Baillie Gifford Japan Trust

Elite Rated by FundCalibre

Launched in 1981, the Baillie Gifford Japan Trust aims to provide capital growth by investing primarily in Japanese medium and smaller-sized companies that offer exceptional growth opportunities with sustainable business models. It is run by the same team behind the Elite Rated Baillie Gifford Japanese fund, whose track record is among the best in the business.

Investment Manager


Baillie Gifford is the investment company employed to manage this trust. Founded in 1908 and employee-owned, the firm is based in Edinburgh but also has offices in London and New York. It has a partnership structure, which has enabled it to retain key people, leading to an excellent record of corporate stability that has contributed to strong investment results.

The trust is managed by Sarah Whitley, who has headed Baillie Gifford’s 11-person Japanese investment team since 1991. Each member is responsible for researching companies in particular sectors and generating new ideas. These sector responsibilities are changed regularly to ensure that perspectives remain fresh. Sarah graduated with a Bachelor of Arts in Experimental Psychology from Oxford University in 1980. She joined Baillie Gifford in the same year and became a partner in 1986.

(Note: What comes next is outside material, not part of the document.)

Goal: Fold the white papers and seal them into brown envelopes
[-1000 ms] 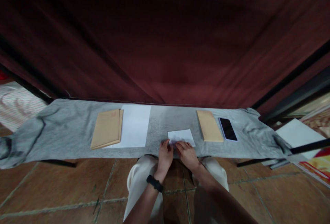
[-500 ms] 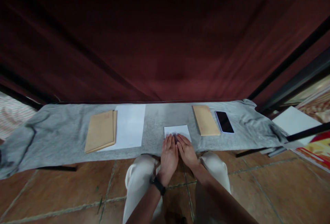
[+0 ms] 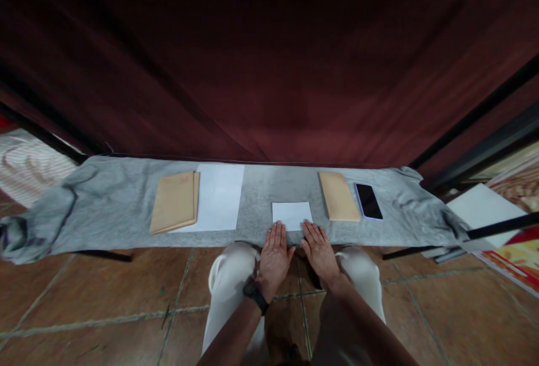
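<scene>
A small white piece of paper (image 3: 292, 214), possibly folded, lies flat on the grey cloth (image 3: 261, 203) in front of me. My left hand (image 3: 274, 259) rests flat at its lower left corner, fingers stretched forward and thumb out to the side. At the lower right corner lies my right hand (image 3: 319, 251), its fingers also stretched and touching the paper's edge. Neither hand grips anything. A dark watch (image 3: 255, 294) is on the left wrist.
To the left, brown envelopes (image 3: 174, 202) partly cover a large white sheet (image 3: 221, 195). On the right lie another brown envelope (image 3: 339, 196) and a phone (image 3: 369, 201). A dark red curtain (image 3: 269, 74) hangs behind the cloth. My knees (image 3: 236, 276) are below its front edge.
My hands have slid apart from the paper's middle to its two lower corners, uncovering most of it. The whole view has shifted slightly.
</scene>
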The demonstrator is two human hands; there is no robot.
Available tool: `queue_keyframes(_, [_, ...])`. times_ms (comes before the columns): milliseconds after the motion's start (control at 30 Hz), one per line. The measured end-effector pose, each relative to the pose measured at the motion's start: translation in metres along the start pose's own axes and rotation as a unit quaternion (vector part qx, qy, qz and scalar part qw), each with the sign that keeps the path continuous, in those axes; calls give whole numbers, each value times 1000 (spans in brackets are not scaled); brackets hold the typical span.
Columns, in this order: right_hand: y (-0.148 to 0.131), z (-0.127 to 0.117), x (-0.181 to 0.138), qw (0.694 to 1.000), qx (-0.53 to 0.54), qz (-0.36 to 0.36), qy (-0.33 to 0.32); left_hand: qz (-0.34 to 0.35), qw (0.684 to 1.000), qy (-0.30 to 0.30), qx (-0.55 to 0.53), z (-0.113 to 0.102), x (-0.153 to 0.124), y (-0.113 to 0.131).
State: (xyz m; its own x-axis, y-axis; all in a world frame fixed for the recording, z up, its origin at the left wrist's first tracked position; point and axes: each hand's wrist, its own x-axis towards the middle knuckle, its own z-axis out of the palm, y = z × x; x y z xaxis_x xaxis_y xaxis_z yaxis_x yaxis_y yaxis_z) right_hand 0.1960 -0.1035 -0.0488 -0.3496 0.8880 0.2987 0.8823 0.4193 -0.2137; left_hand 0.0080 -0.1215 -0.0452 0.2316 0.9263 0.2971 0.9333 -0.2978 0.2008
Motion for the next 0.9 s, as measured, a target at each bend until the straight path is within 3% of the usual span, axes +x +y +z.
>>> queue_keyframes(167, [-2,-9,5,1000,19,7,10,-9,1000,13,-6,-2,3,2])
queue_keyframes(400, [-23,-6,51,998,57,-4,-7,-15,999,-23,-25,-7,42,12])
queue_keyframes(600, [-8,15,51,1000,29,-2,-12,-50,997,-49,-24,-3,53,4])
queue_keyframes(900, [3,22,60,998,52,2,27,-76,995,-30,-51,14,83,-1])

We like quality businesses that can show secular earnings growth over time.

Sarah Whitley - Trust Manager

Investment Trust Board

The trust’s board comprises five members and is headed by Nick Bannerman as chairperson. The other board members are Paul Dimond, Keith Falconer, David Kidd and Martin Palling. Between them, the board have a variety of backgrounds ranging from investment management (Keith Falconer, 24 years at Martin Currie Investments) to diplomacy (Paul Dimon, a senior independent director, with more than 16 years in Her Majesty’s Diplomatic Service and time spent in Tokyo and Osaka). The board meets five times a year and the company’s year end is 31 August.

The Investment Process

The Baillie Gifford Japanese fund and the Baillie Gifford Japan Trust have a very similar investment process. Sarah and her team seek well-managed businesses with a strong competitive advantage that are not overpriced. The research process is designed to ensure that the best ideas of each individual team member are included in the portfolio rather than a ‘lowest common denominator’ approach that can result from team-based investment.

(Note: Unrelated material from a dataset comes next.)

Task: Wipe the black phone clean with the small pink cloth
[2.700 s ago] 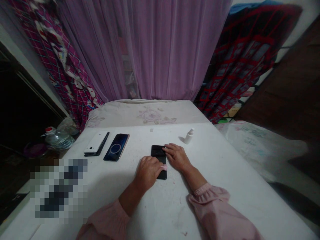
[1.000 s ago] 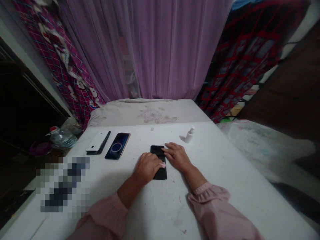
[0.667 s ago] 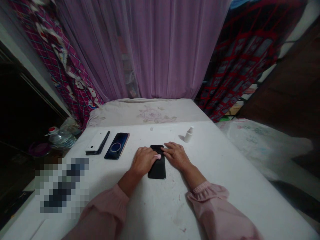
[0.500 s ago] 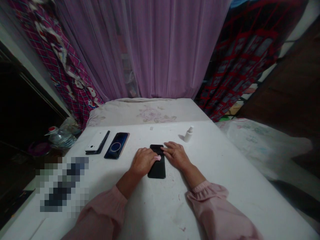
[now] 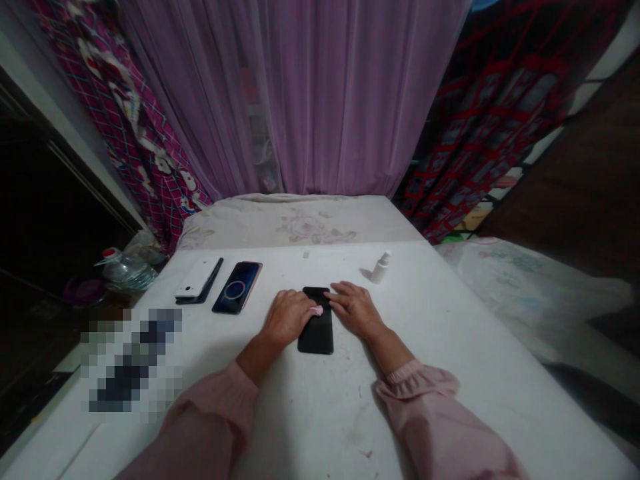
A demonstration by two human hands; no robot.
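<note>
Two bare hands are at work over a black phone (image 5: 318, 333) lying flat on a white bench (image 5: 465, 400), its long side pointing away from the person. The left hand (image 5: 287, 317) sits at the phone's upper left, fingers bent down to a small pink tab (image 5: 316, 310); whether its grip is closed on that tab cannot be told from here. The right hand (image 5: 354, 310) lies open and flat, holding nothing, its fingertips (image 5: 334, 297) on the phone's upper right. The phone's lower half shows bare and dark. The hands hide much of the upper half, so how much is done there cannot be told. Nothing lies between the hands and the phone. A small white spray bottle (image 5: 381, 268) stands beyond the right hand, well apart. Further left lie a white phone (image 5: 196, 277) on a dark case (image 5: 207, 287) and a dark blue phone (image 5: 236, 287) with a ring on its face.
</note>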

Investing in Japan always carries high risk, which can be accentuated in this trust as it tends to invest mainly in medium to smaller-sized companies that are traditionally more volatile than larger companies. However, the team manage this risk by ensuring they hold a minimum of 40 stocks (normally between 40 and 70 stocks), as well as making sure they thoroughly research and understand the businesses in which they invest. Currency fluctuation is another risk that investors need to be aware of. Investors comparing the Baillie Gifford Japanese fund and the Baillie Gifford Japan Trust should note the trust has tended to be more volatile than the fund over the long term; however, the additional volatility is well rewarded and gearing has enhanced the trust’s total returns.


The trust’s gearing is closely monitored by the board to ensure it remains at appropriate levels and is a source of additional value for shareholders. The maximum gearing allowed is 35%; however, in the last 10 years (to 31 August 2016), the gearing has been between 15% and 19%.

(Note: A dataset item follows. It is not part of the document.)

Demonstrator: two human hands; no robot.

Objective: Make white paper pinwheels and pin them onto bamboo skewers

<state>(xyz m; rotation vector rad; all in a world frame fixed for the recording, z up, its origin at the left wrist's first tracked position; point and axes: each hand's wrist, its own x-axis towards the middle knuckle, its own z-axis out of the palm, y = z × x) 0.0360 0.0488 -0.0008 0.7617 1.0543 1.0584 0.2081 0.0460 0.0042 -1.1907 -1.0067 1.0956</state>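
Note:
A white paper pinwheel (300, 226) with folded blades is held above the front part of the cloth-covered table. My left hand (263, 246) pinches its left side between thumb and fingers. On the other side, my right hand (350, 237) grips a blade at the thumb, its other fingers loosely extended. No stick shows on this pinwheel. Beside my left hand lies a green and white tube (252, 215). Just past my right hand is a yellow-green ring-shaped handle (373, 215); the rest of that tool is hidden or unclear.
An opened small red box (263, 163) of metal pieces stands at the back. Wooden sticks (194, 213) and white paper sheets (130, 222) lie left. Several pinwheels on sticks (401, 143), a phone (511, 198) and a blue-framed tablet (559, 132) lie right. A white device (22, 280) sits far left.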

Share price discount/premium

The trust’s share price tends to trade at a discount to its net asset value. This range in the last 10 years (to 31 August 2016) has been a discount of 18% to a premium of 3.4%. The board currently do not have a discount control policy.

Our Opinion

This is a well managed trust with a very clear investment process, run by a very experienced and knowledgeable team. Although more volatile than the Japanese stock market as a whole, as it does invest in medium and smaller-sized companies, the team’s disciplined approach has provided shareholders with excellent long-term returns. We see no reason as to why this enviable track record cannot continue.